Logo de início, Diogo Santiago, um prestigiado intelectual moçambicano há muito residente no exterior, volta à Beira para ser homenageado pelos compatriotas. Do seu olhar, chega ao leitor a estranheza entrelaçada com a familiariedade, uma procura, ou uma identificação, do passado no presente. A sua vida de criança fez-se num país colonizado e o abismo entre pretos e brancos fica evidente pela voz das personagens: “Cruzei-me com um preto de aspeto civilizado” (p. 74).

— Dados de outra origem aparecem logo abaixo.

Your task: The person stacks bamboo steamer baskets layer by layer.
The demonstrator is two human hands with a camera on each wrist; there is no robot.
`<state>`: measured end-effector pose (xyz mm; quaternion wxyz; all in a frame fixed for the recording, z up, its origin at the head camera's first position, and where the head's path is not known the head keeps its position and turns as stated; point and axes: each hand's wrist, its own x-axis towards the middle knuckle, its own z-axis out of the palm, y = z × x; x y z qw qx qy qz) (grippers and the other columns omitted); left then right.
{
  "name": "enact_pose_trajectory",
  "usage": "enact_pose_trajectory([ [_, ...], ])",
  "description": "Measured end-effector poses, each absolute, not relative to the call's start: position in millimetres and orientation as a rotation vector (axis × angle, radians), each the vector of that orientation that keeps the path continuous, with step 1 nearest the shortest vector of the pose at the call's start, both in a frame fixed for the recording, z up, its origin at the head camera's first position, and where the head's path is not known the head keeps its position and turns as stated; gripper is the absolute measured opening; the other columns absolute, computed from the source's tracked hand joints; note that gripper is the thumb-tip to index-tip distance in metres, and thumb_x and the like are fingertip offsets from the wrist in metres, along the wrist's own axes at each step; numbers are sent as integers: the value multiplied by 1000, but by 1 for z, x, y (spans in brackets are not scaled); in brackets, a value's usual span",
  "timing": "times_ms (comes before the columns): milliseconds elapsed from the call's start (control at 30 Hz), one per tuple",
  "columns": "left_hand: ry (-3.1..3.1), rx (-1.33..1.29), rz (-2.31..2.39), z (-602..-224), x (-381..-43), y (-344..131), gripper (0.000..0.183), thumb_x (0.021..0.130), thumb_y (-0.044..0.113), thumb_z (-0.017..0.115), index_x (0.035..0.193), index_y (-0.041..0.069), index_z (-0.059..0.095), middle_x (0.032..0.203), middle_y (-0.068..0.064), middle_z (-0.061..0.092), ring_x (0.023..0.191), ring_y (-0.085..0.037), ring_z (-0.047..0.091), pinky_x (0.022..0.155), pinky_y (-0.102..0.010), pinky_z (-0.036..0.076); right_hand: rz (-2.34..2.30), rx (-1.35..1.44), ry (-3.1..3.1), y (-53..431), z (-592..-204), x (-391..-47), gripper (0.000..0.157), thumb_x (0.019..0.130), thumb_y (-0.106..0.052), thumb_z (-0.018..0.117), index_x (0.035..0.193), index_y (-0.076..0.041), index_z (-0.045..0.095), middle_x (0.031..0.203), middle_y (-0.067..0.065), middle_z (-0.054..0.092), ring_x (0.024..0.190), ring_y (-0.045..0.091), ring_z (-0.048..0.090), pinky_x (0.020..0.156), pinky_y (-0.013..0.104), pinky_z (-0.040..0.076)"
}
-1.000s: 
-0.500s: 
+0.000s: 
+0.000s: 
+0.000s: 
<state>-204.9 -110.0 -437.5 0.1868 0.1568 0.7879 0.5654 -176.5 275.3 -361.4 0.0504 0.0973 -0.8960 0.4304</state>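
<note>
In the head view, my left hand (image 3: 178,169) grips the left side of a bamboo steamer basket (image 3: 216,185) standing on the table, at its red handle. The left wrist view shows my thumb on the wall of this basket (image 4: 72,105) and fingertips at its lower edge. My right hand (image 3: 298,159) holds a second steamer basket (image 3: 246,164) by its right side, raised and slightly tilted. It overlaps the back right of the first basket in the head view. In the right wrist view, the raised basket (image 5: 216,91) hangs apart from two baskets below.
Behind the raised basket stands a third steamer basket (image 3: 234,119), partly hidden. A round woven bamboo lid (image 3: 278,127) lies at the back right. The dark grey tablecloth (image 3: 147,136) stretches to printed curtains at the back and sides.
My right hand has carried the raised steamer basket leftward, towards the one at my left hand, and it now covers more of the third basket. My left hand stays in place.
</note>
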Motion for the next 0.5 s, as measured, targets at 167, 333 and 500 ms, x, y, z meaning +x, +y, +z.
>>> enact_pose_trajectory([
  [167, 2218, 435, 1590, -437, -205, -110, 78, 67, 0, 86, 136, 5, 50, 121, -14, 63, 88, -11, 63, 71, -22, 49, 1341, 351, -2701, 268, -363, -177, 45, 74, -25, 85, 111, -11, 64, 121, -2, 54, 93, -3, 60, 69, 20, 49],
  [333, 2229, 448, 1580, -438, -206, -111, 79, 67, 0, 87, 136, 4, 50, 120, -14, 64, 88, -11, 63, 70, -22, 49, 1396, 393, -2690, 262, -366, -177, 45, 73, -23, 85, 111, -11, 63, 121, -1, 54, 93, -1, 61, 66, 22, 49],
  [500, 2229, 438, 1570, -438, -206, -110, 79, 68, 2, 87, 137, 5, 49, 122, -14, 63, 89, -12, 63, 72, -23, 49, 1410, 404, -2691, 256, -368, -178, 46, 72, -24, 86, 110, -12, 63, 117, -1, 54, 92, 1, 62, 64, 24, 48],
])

Através das rememorações de Diogo Santiago, branco, filho de um poeta e de uma mulher prática , o leitor chega aos lugares onde a tropa colonial cometeu massacres, assim como às perseguições e às prisões da PIDE. A partir daí, desfiam-se as clivagens políticas, as traições, as animosidades intransponíveis que não parecem dissipar-se com o passar dos anos. Assim, parece que a política não é uma coisa estanque, é parte da vida como o resto, só deixa as marcas do que é prático. Por vezes, Mia Couto atinge uma dimensão psicológica fascinante e o leitor pergunta-se se o mundo será pequeno para uma personagem que não entende de que forma a sua traição maculou outros. A vida em colonização, no meio do racismo e da guerra, terá sido tão natural que uma denúncia à PIDE não passaria de uma pequena facada inglória?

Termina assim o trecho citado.